Yatağın ayaklarından birinin dibinde yarısına kadar dolu bir çanta görüyorum. Bolt'un bir hafta önce döndüğü Kenya'daki tanıtım turundan kalmış. Bolt, oradayken Puma'nın desteklediği bir çevre örgütü adına küçük bir çitayı evlat edinmiş. Puma, yıllardır Bolt'un da sponsoru. Çantası ve gardırobunın büyük bölümü bu firmanın verdiği ürünlerle dolu: Ayakkabılar, şortlar, çoraplar, tişörtler... Şimdiyse haki renkte bol bir şort ve beyaz bir tişört giyiyor. Yatağının altında üç tane gıcır gıcır spor ayakkabısı sıralanmış ve hepsinin dilleri yayılmış. Yanlarında bir uzaktan kumanda ve açılmamış bir kondom duruyor. Yatağın yanındaki komidinin üstünde bir kondom daha var. Onun yanında da bir vücut losyonu, deodorant, saç kremi, parfüm ve Trelawny şehrinin sembolik anahtarı ve Kenya yolculuğunda kullandığı pasaport... Bolt yurt dışına yapacağı bir sonraki seyahatte yeni bir pasaport kullanacak. Jamaika başbakanı kendisini ülkenin özel elçisi ilan ettiği için artık sınır kapılarından istediği gibi geçmesini sağlayacak bir diplomatik pasaportu ve diplomatik dokunulmazlığı olacak.

Bolt ve kardeşi birkaç saattir neredeyse hiç konuşmuyor. Sadece Bolt'un oyundaki karakteri teröristlerin köpeği tarafından yakalanıp öldürüldüğünde birkaç kelime ediyorlar. Onda da kardeşini azarlıyor. Sonra da kendine kızıyor: "Tek bir şey... Yapmam gereken tek bir şey vardı!"

Bolt'un ilkokuldan beri en iyi arkadaşı ve kişisel asistanı NJ'in bazı iş meseleleri sebebiyle eve gelen konukları yatak odasına buyur etmesi yüzünden, birkaç kez oyunu durdurmak zorunda kalıyorlar. Herkesin "Bay Meşgul" diye andığı Clive Campbell diye bir adam BBC'nin Bolt'un futbol oynarkenki görüntülerini kullanabilmesi için izin istiyor. Bölgedeki BMW temsilciliğinden gelen Kim adlı bir kadın, Bolt'a bir sürü tişört imzalattırıyor. O gittikten sonra Bolt, NJ'i bir yıllık Xbox Live üyelik kartı alması için dışarı gönderiyor ve o andan beri durmadan oynuyorlar.

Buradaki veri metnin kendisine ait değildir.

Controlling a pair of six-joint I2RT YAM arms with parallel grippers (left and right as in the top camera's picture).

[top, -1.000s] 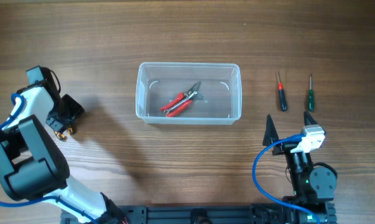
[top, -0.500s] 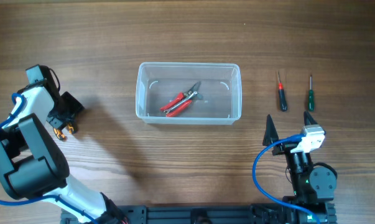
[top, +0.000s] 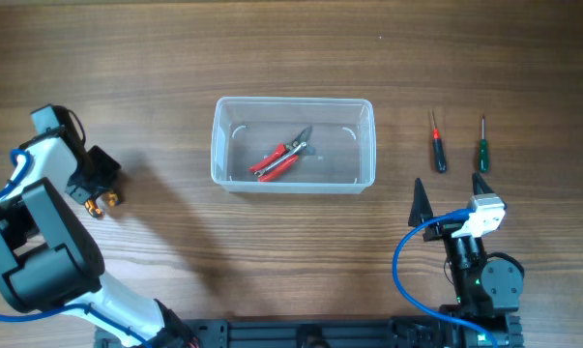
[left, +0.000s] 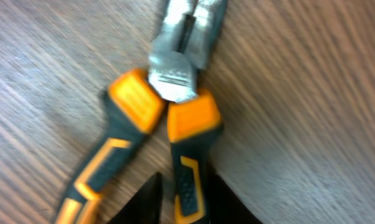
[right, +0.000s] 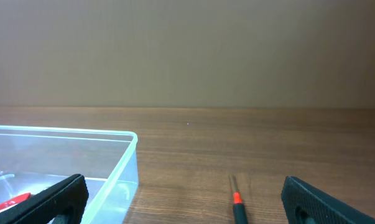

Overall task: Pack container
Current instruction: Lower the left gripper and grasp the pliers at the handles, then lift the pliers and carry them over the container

Bolt 23 üç yıl önce, adanın kuzeybatısındaki Sherwood Content'te doğmuş, Sadiki ve NJ gibi orada büyümüş. Şimdi ülkenin başkenti Kingston'da King's Vale adlı bir mahallede yaşıyor. Üç yatak odaklı güzel evinin önünde simsiyah 2010 model Skyline GT-R'ı var. Hizmetçileri eve farklı bir kapıdan girip çıkıyor. Bolt'un babası Sherwood Content'te et ve süt ürünleri satan küçük bir dükkan işletiyormuş. İşine hâlâ devam ediyor. Annesi tarlalarda çalışmış. Muz, tapyoka, yer elması toplayarak para kazanmış. Memleketi yıllar önce nasılsa şimdi de öyle, hareketsiz ve izbe bir köy. Ama yakın zamanda yer elmaları yüzünden bir hareketlilik yaşanmış. Bazı şirketler bu sebzeyi tüm dünyaya Usain Bolt'un yediği ilk yiyecek olarak pazarlamayı planlıyor.

Bir silah sesi daha geliyor ve ekranın Bolt'a bakan kısmı kızıla kesiyor. Bolt ekrana yaklaşıyor, kollarını baldırlarına dayıyor, omuzlarını kaldırıyor, gergin. Bir silah sesi daha geldiğinde hem sanal hem gerçek dünyada kendini sağa atıp hedefini kaybediyor. Şu an nefes nefese. Sarf ettiği efor ve hissettiği endişe yüzünden vücudu gerilmiş. Son vuruşu yapmak için bir kez daha şansını deniyor. Yine başarısız. Sonra birden kardeşi Sadiki çıkageliyor, son teröristi bulup işini bitiriyor.

Ekranda şu yazı beliriyor: "Görev Tamamlandı" Bolt bir anda rahatlıyor, derin bir nefes alıp kendini sırt üstü yatağa bırakıyor, bacaklarını gerdirip yumruğunu sıkıyor. Keyifli keyifli gülümsüyor.

Zor oldu ama başardı. Kazandı.

Usain Bolt'un 2008 Pekin'deki altın madalya koşusunun son saniyeleriyle bu öğlen Call of Duty'de kazandığı zaferin son saniyeleri arasında anlamlı bir fark var. Bolt video oyununda Sadiki son teröristi öldürüne kadar endişeli, gergin ve tereddütlüydü. Zorlandı. Neredeyse kaybedecekti.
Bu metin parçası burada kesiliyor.